Problem statement:
Every line of the listing must be repeated exactly.

[Opening Information supplied section]

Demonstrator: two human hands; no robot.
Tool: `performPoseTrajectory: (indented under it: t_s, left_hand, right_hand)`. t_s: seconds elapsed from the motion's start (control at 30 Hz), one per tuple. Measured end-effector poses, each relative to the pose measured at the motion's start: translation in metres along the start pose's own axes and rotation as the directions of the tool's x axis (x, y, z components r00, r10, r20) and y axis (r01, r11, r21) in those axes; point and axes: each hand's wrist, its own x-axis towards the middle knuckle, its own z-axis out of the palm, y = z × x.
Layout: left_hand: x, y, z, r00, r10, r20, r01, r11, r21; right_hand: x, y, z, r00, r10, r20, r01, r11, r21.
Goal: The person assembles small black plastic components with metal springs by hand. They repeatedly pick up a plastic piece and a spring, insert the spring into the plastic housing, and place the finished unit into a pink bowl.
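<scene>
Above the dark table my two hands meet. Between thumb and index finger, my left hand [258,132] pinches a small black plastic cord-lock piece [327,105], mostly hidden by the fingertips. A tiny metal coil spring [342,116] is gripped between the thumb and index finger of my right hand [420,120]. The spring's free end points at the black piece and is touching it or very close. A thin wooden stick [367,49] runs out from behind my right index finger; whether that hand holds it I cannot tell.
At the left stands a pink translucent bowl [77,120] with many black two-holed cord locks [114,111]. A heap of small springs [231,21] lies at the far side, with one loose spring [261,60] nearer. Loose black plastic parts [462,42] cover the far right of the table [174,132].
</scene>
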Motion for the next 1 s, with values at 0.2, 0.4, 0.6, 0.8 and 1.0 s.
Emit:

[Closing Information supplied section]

Answer for the task:
Demonstrator: two human hands; no robot.
Tool: `performPoseTrajectory: (indented under it: t_s, left_hand, right_hand)`. t_s: seconds elapsed from the motion's start (control at 30 Hz), one per tuple. Measured end-effector poses, each relative to the pose measured at the motion's start: translation in metres along the start pose's own axes and rotation as the directions of the tool's x axis (x, y, z components r00, r10, r20) and y axis (r01, r11, r21) in those axes; point and axes: each hand's wrist, its own x-axis towards the middle knuckle, its own z-axis out of the palm, y = z × x.
Layout: left_hand: x, y, z, r00, r10, r20, r01, r11, r21; right_hand: x, y, z, r00, r10, r20, r01, r11, r21.
Goal: The person assembles small black plastic components with metal springs by hand. They repeatedly pick up a plastic piece and a spring, insert the spring into the plastic housing, and place the finished unit into a pink bowl.
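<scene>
Above the dark table my two hands meet. Between thumb and index finger, my left hand [258,132] pinches a small black plastic cord-lock piece [327,105], mostly hidden by the fingertips. A tiny metal coil spring [342,116] is gripped between the thumb and index finger of my right hand [420,120]. The spring's free end points at the black piece and is touching it or very close. A thin wooden stick [367,49] runs out from behind my right index finger; whether that hand holds it I cannot tell.
At the left stands a pink translucent bowl [77,120] with many black two-holed cord locks [114,111]. A heap of small springs [231,21] lies at the far side, with one loose spring [261,60] nearer. Loose black plastic parts [462,42] cover the far right of the table [174,132].
</scene>
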Motion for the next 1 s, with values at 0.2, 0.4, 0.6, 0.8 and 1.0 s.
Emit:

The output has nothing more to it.